> **Task directions**: Retype the lines of the listing below exactly, but only those from the one containing "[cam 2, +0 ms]" through the last line; pictures stay out.

> **Provided data**:
------------------------------
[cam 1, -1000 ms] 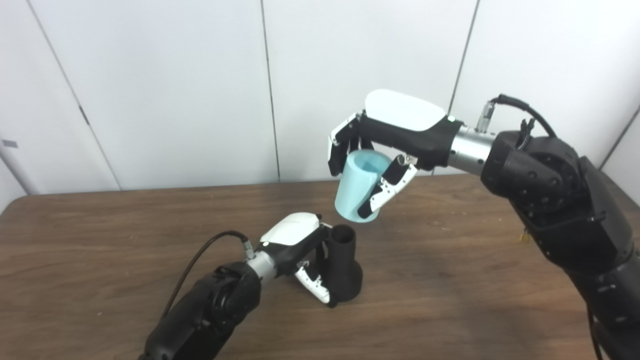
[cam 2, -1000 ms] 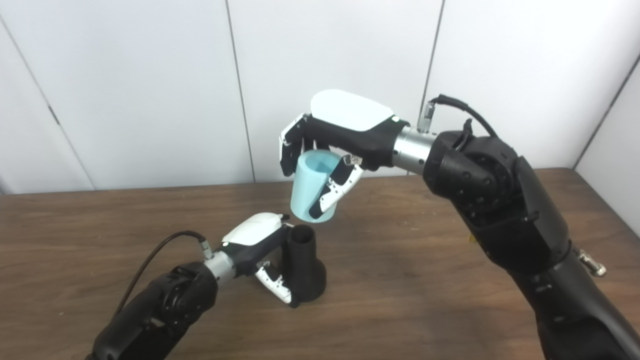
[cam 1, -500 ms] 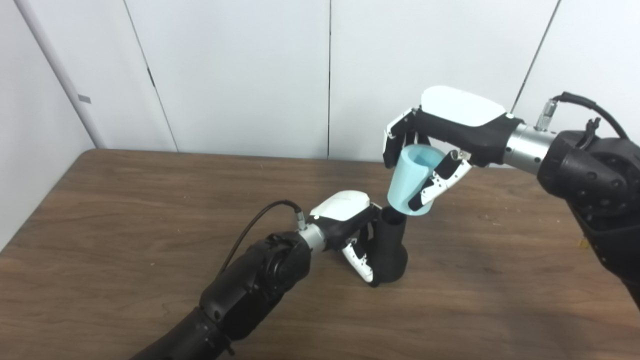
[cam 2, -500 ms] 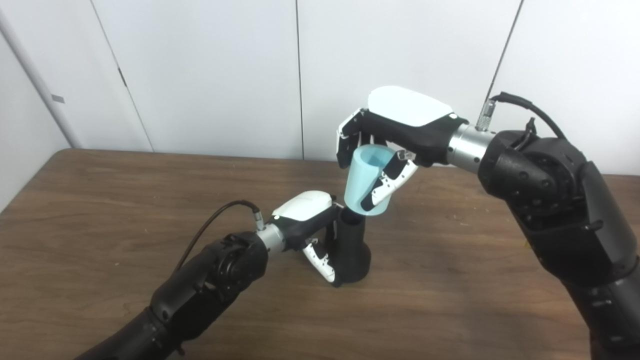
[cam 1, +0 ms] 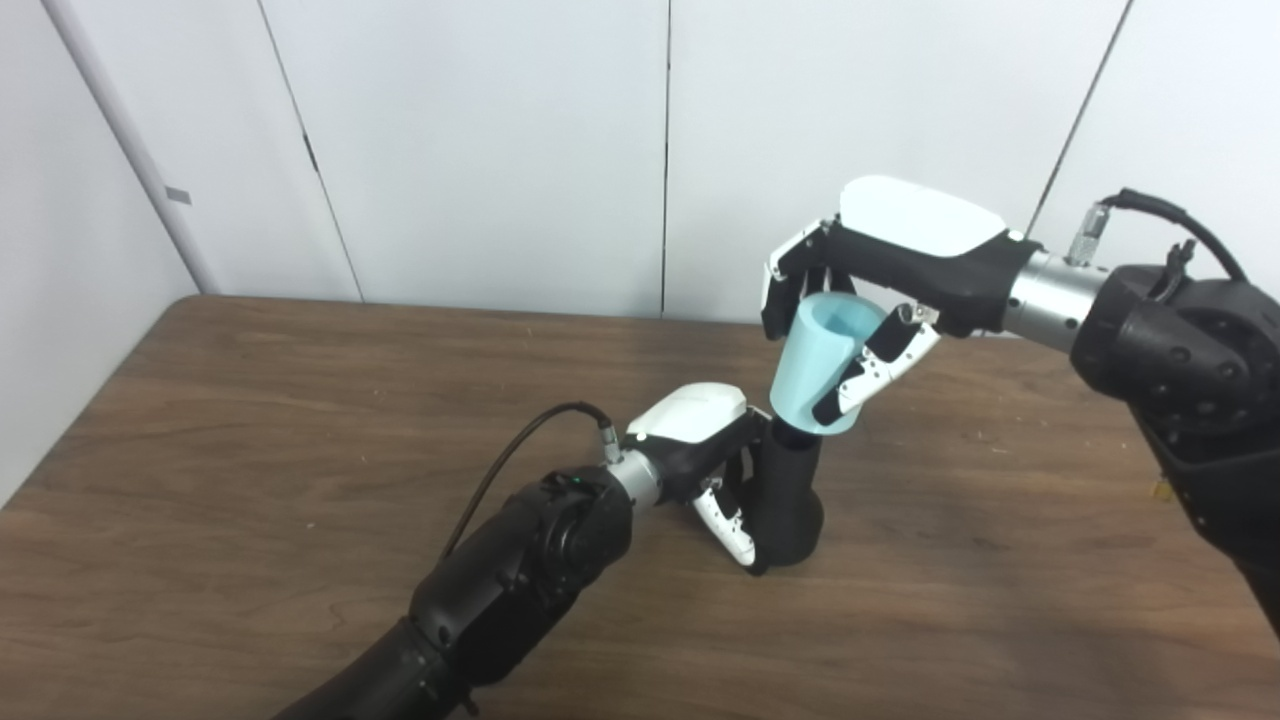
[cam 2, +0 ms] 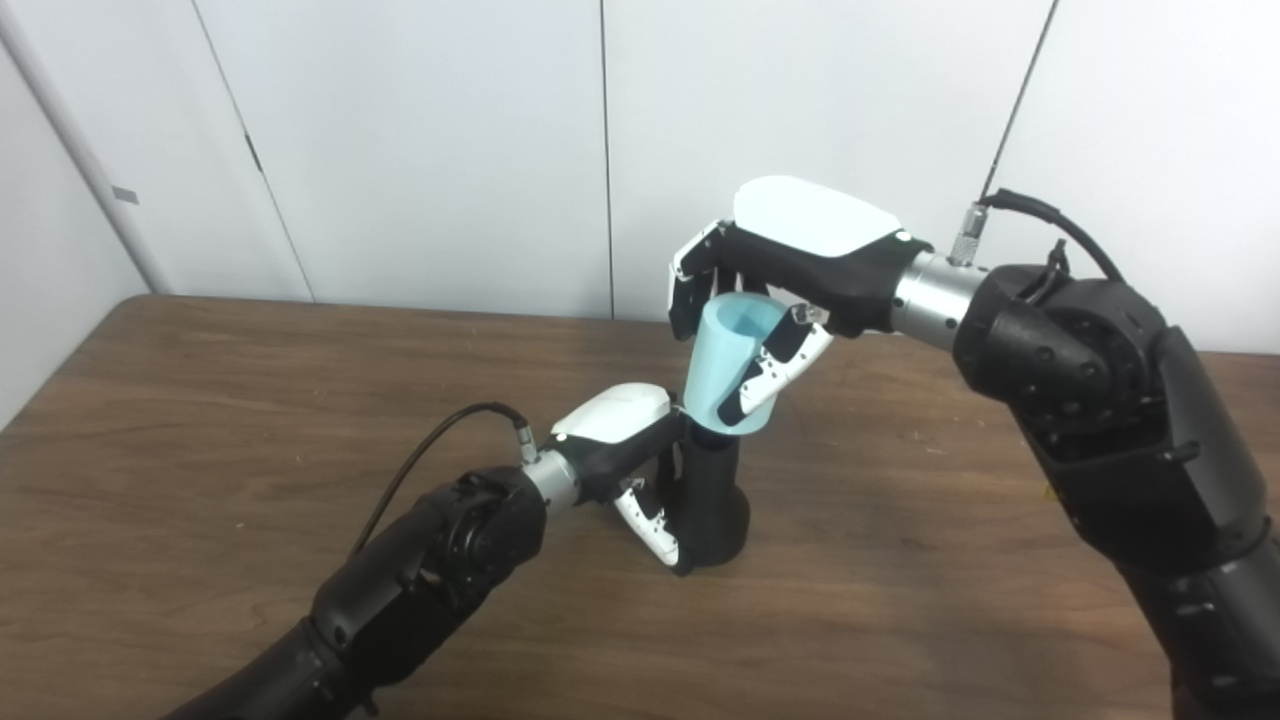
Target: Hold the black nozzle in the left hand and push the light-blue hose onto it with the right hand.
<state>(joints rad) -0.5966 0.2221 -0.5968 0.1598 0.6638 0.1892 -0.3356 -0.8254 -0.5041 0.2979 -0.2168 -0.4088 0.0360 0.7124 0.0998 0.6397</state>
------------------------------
> **Solution below**:
[cam 2, +0 ms] 
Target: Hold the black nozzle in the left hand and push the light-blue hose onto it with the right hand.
<state>(joints rad) -0.5966 0.2221 -0.5968 0.1598 0.6638 0.1892 -0.3356 -0.8254 -0.5041 0.2979 -0.2168 -0.4088 0.0360 0.7124 0.0998 0.6397</state>

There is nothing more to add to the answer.